▸ TASK ITEM
Transcribe the data below verbatim from the line with "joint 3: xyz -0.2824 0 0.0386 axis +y" to the line with "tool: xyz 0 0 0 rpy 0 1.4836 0". Include both of those lines.

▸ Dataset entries
-.-.-

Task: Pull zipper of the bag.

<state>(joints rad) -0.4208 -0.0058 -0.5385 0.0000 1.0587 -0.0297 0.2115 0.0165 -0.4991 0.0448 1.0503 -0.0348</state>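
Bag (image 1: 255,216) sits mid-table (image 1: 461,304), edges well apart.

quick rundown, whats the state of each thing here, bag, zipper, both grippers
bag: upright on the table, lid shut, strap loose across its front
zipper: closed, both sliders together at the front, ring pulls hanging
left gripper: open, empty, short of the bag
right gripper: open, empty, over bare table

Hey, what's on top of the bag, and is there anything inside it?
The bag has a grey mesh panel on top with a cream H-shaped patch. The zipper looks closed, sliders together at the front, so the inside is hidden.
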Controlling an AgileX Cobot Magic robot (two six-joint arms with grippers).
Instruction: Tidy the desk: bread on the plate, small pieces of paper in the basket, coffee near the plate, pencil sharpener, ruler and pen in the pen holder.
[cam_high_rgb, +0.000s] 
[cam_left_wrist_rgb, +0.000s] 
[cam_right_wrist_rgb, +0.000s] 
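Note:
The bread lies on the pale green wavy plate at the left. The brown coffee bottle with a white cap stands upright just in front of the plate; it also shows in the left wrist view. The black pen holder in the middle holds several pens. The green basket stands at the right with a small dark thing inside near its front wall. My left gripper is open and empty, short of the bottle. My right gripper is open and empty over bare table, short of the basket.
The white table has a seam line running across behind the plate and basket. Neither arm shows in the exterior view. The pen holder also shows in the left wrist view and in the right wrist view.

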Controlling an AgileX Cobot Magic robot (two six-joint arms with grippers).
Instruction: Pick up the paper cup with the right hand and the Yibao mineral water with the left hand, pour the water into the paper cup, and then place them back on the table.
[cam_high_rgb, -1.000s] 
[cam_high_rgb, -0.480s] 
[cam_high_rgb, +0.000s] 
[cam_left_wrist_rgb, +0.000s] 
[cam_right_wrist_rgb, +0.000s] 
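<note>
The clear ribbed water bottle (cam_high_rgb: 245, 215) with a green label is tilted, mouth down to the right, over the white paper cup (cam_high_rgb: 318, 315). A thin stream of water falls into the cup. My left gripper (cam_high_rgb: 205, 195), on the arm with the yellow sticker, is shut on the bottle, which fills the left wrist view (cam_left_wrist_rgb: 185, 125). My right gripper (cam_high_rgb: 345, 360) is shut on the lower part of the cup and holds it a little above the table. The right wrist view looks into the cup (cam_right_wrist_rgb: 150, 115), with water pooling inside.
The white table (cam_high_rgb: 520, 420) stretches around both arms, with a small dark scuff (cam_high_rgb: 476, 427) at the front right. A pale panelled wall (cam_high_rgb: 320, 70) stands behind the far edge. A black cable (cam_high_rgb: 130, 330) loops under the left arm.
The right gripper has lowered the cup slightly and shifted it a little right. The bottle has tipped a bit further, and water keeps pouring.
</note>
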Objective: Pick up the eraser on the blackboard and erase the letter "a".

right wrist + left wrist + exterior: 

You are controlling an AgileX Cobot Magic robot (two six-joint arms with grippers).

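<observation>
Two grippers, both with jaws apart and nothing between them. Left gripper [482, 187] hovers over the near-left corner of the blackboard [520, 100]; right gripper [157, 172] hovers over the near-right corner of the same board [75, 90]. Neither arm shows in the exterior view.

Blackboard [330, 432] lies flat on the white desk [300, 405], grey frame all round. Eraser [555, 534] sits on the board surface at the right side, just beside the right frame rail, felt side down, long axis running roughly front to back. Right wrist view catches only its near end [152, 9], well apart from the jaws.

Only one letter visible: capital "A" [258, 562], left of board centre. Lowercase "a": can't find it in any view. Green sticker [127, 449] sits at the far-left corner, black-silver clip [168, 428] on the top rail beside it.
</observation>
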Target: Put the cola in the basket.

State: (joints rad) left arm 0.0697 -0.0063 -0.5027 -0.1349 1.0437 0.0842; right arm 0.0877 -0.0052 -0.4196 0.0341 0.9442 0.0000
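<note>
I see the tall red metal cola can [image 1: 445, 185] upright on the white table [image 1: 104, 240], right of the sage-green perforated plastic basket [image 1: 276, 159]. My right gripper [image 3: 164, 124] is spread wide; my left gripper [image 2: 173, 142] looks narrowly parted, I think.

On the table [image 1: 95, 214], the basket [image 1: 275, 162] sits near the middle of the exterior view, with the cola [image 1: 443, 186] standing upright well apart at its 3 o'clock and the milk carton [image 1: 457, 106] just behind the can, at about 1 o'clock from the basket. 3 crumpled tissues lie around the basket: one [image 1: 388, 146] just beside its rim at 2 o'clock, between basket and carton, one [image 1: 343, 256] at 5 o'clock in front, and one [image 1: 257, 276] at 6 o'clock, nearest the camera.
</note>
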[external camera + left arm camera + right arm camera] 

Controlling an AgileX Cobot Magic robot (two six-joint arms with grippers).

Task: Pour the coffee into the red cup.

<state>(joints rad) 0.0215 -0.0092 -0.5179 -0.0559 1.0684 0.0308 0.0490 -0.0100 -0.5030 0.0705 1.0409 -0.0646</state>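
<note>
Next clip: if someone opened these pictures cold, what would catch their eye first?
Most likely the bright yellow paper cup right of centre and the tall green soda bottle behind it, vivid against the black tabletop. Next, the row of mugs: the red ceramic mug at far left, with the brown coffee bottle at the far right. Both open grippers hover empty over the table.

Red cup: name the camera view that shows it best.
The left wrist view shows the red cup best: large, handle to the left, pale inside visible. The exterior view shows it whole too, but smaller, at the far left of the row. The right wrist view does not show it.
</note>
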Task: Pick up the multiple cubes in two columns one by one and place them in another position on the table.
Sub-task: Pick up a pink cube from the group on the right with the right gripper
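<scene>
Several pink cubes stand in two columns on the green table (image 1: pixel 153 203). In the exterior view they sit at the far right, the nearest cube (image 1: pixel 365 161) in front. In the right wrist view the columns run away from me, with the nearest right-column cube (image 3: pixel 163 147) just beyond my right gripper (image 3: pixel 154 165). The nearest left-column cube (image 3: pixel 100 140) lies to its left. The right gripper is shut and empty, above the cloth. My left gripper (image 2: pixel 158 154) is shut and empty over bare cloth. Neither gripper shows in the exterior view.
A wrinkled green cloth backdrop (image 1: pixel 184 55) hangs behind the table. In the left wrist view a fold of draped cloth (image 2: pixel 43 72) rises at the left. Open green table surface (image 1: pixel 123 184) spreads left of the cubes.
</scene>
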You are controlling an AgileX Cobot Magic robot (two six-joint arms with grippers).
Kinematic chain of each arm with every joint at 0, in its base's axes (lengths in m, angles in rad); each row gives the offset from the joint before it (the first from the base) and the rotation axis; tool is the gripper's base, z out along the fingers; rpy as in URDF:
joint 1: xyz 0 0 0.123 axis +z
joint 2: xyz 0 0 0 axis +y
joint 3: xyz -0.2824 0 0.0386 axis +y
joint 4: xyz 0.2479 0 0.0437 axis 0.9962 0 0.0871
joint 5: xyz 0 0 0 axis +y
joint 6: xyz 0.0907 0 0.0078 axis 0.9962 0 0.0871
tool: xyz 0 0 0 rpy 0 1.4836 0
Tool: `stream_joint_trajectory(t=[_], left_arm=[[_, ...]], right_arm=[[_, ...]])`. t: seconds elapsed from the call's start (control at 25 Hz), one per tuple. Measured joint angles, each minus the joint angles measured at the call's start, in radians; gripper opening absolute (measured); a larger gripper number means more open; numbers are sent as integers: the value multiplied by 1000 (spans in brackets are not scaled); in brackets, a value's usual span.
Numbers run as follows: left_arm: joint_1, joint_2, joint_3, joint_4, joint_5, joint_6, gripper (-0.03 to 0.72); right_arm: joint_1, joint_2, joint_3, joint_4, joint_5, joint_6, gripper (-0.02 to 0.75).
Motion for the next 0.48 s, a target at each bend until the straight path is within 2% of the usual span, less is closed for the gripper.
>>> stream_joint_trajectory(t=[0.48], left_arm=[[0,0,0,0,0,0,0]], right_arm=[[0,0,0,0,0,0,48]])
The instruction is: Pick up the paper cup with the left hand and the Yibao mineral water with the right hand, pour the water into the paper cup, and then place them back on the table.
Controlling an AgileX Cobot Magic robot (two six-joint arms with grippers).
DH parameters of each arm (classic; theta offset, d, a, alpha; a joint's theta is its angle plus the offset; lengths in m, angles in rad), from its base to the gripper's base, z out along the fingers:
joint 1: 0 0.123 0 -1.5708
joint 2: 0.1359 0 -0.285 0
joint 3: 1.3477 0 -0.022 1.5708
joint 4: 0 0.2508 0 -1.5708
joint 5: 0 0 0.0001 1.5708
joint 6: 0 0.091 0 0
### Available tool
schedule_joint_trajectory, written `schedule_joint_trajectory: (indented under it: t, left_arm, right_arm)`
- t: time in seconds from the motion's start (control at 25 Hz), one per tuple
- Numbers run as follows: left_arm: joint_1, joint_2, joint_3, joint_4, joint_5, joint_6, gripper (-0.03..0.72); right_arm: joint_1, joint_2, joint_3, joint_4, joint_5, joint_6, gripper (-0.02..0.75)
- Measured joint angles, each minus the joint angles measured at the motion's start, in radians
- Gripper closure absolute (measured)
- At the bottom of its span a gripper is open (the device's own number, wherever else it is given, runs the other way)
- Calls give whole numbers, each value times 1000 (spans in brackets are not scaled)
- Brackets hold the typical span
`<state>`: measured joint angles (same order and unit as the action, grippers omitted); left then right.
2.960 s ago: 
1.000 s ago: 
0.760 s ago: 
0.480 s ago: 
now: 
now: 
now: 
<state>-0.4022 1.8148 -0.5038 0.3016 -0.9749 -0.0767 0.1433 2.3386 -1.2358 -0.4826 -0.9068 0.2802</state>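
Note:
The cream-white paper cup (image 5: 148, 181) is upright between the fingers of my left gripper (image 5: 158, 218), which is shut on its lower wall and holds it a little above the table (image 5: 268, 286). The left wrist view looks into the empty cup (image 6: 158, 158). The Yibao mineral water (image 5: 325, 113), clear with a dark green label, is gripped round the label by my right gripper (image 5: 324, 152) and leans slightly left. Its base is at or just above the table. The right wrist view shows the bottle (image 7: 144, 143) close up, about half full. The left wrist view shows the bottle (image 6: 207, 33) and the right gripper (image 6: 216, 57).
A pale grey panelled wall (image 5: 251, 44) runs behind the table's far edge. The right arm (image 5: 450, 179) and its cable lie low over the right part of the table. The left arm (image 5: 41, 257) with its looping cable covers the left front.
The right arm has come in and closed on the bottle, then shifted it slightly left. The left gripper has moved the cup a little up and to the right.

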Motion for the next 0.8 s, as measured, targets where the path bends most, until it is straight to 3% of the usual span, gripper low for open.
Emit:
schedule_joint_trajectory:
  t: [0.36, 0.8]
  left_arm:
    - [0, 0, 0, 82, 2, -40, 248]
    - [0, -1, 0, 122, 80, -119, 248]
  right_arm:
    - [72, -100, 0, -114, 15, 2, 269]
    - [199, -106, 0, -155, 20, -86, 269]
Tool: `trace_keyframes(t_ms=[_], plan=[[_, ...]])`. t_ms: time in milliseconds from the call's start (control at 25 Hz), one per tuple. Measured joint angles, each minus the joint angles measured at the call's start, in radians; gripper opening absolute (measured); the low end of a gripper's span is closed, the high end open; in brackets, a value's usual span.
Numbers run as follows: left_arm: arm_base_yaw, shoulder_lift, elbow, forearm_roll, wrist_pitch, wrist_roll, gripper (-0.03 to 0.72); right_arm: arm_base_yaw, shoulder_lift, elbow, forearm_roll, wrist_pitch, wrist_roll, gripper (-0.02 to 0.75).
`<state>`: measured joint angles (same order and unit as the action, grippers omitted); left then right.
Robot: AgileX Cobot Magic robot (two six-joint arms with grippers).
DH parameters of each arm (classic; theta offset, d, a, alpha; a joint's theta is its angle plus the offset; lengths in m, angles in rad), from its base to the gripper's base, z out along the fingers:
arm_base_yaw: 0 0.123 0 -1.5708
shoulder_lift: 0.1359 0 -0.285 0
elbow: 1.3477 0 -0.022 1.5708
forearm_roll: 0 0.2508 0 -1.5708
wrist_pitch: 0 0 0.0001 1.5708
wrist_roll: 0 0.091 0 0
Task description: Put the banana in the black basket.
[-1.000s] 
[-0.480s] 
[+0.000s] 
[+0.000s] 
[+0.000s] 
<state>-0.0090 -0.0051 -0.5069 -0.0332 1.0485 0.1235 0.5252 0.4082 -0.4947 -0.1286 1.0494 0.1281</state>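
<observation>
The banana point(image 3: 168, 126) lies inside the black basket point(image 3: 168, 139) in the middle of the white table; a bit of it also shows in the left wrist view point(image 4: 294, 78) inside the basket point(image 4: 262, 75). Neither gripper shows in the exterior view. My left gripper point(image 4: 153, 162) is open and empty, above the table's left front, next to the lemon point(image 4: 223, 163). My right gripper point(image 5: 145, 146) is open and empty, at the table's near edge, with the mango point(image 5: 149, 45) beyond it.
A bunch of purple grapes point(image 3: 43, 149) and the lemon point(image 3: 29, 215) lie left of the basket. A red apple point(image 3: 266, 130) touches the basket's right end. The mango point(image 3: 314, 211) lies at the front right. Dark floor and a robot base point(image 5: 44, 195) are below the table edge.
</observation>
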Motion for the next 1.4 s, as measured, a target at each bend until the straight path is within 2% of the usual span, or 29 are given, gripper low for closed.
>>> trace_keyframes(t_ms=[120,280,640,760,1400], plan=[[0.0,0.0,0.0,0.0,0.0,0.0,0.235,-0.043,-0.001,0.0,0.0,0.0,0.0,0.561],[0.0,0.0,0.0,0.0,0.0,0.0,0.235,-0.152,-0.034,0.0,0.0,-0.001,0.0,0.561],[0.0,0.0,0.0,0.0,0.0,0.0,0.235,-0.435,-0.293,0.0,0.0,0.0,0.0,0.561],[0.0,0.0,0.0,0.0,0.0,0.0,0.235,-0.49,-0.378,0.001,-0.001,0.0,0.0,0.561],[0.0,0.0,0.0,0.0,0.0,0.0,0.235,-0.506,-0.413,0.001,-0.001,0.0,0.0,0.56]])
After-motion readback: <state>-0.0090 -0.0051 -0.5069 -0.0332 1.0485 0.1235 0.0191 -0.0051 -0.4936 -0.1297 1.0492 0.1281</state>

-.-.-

▸ ANSWER
joint 3: xyz -0.2824 0 0.0386 axis +y
joint 4: xyz 0.2479 0 0.0437 axis 0.9962 0 0.0871
joint 5: xyz 0 0 0 axis +y
joint 6: xyz 0.0907 0 0.0078 axis 0.9962 0 0.0871
tool: xyz 0 0 0 rpy 0 1.4836 0

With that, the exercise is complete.